Question: Hello, I am 28 years old, more than six weeks pregnant. last night i have experienced a light pink colour vaginal discharge, this morning it was brown colour without clots. I have no abdominal pain or any discomfort, just a bit heavy feeling in my lower abdomen which i had before in about three weeks into my pregnancy.
I have an appointment in family planning clinic on wednesday am (in 2 days time). I just would like to know if i should try to get an appointment with my GP or wait till the wednesday. Thank you very much. L. (UK)
Answer: Any suggestion of a possible vaginal discharge in early pregnancy is a legitimate cause for concern. If you are very anxious, you can try to bring forward the appointment and see the GP before your clinic appointment. However, in the absence of any other symptoms (pain, cramps, fresh blood loss etc), it may be more practical for you to just wait for that appointment in 2 days time. This is provided you are sure there is going to be an ultrasound scan as part of that consultation. If that appointment was just for a chat, you do need to arrange to see the GP so an urgent scan can be arranged. With those symptoms, pregnancy location and viability needs to be confirmed. An ultrasound scan is the only way you can do that.
Question: What are the consequences of abnormal labour and how can abnormal labour be managed to avoid these consequences? N.S. (Cameroon)
Answer: Abnormal labour is a very broad subject and not specific enough for it to be dealt with in a question and answer format we have here. Any labour that departs from the accepted norm is clearly abnormal. For instance, prolonged labour is abnormal in a completely different way from precipitate labour which is also abnormal. You may therefore wish to specify which form of abnormal labour you are interested in for us to address. Alternatively, you can click on the topic of abnormal labour on this site to see what we have to say about the subject in general.
Question: How many months after a miscarriage should one wait before conceiving again? O. (Nigeria)

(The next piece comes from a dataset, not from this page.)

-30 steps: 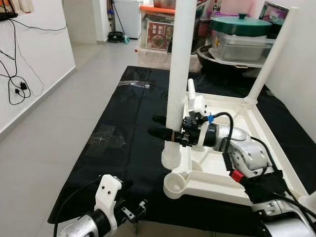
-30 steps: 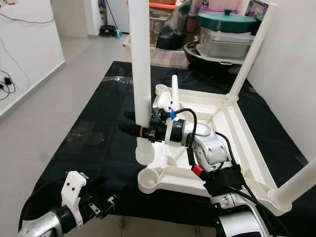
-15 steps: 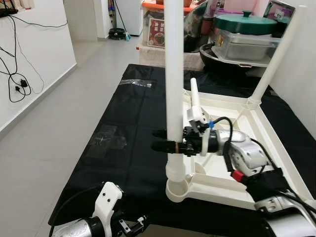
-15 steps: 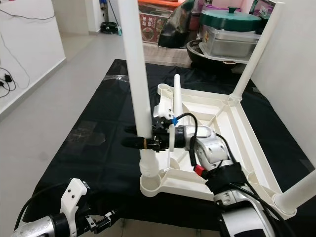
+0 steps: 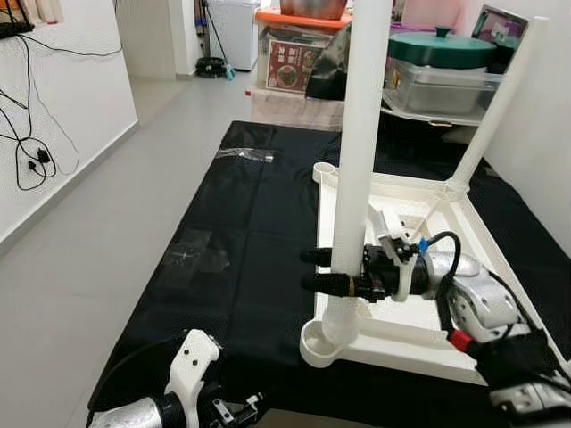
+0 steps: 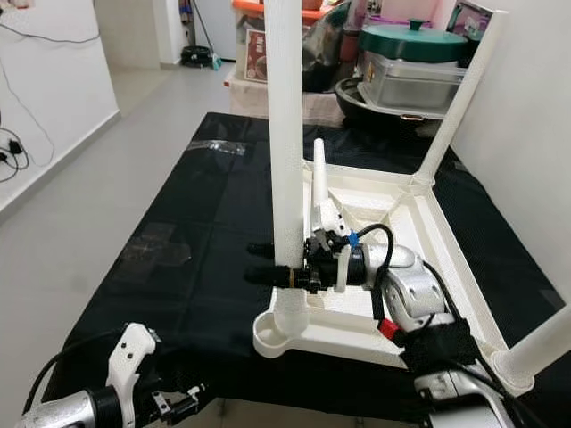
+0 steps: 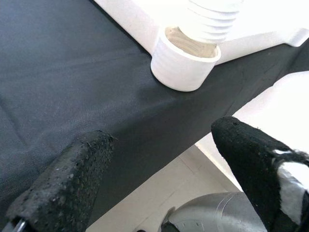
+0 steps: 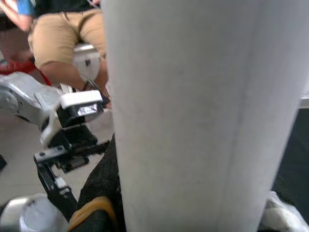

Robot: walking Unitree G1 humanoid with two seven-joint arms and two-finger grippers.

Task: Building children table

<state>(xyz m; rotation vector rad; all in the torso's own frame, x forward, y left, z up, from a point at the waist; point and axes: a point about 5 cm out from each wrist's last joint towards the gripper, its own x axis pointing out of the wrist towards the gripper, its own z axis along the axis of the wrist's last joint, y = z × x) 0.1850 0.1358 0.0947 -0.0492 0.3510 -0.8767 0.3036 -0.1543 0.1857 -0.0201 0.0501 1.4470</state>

Answer: The body recovers very quickly after a miscarriage. In many cases of first or even second trimester miscarriage, ovulation resumes within 4 - 6 weeks of the pregnancy loss. It is therefore possible to conceive in less than a month after a miscarriage. Were conception to ensue after such a short interval, there are really no health risks to the mother or the pregnancy. It is therefore standard advice to a mother who has had a miscarriage that she can start trying again as soon she feels emotionally ready to do so.
Question: I wish to inform you that thing fall part in the world. Please would you mind to keep on training people to help themselves by using health professional ideas and information. Thanks. K.M. (Kenya)
Answer: Thank you for your positive comment and encouragement. We intend to continue to do our bit to ensure people have objective, correct and up to date information about relevant health issues wherever they may be on the globe. Many thanks.
Question: How many doses of Clomid can I have and what are the risks of using this medicine. I have got polycystic ovaries and I have used this for 9 months now. A.J. (Pakistan)
Answer: Clomid or Clomiphene is a drug commonly used to induce ovulation and it is particularly useful in this regard for women like yourself with polycystic ovarian syndrome (PCOS). The standard advice is that no more than 12 cycles of Clomiphene should be used. There is credible evidence that using it for longer than this can increase the woman’s lifetime risk of ovarian cancer by up to 3 times. For this reason, it is essential to keep within the recommendations.
Question: my girlfriend is 3½ weeks pregnant and twice she as had 2 spots of fresh blood when going to the toilet. Her doctor has done a examination and she says it’s fine but we are still not happy can you confirm if it is or not it is our first and are very worried, it’s not major bleeding just 1 spot 2 days ago and 1 spot this morning. S.M. (UK)
Answer: Your anxiety is completely understandable. It is always difficult to reassure somebody at such an early stage of pregnancy because the status of the pregnancy can be very hard to ascertain.
Just so I am sure we are talking about the same thing; I take it by 3½ weeks, you are counting from the start of her last period. If that is the case, then it is impossible to see anything on an ultrasound scan. If, on the other hand, you are counting from when she is supposed to have conceived, which will be around mid-cycle, that will make the pregnancy technically at least 5½ weeks. At that gestation a scan is useful and arguably essential in a case of early pregnancy bleeding. I hope you will have the clarity and peace of mind quickly.
Question: How will you dictate how long you have lived with chlamydia. (2)Can it affect your chances of getting pregnant.if yes,can you still get pregnant when treated. C.B.
Answer: It can be very difficult and sometimes impossible to tell how long a person has had chlamydia infection. Since, in the majority of cases, chlamydia infection is silent, with no discernible symptoms, a woman can carry the infection for years without being aware.
With regard to its effect on fertility, the answer is yes; chlamydia is one sexually transmitted infection that can make it difficult to conceive in the future and also can increase the risk of ectopic pregnancy. The longer a person carries the infection, the more likely it is to have these effects on fertility. What’s more, if treatment is delayed, the damage to the fallopian tubes may be irreversible even after the infection itself has been successfully cleared. Not every chlamydia infection episode leads to these complications.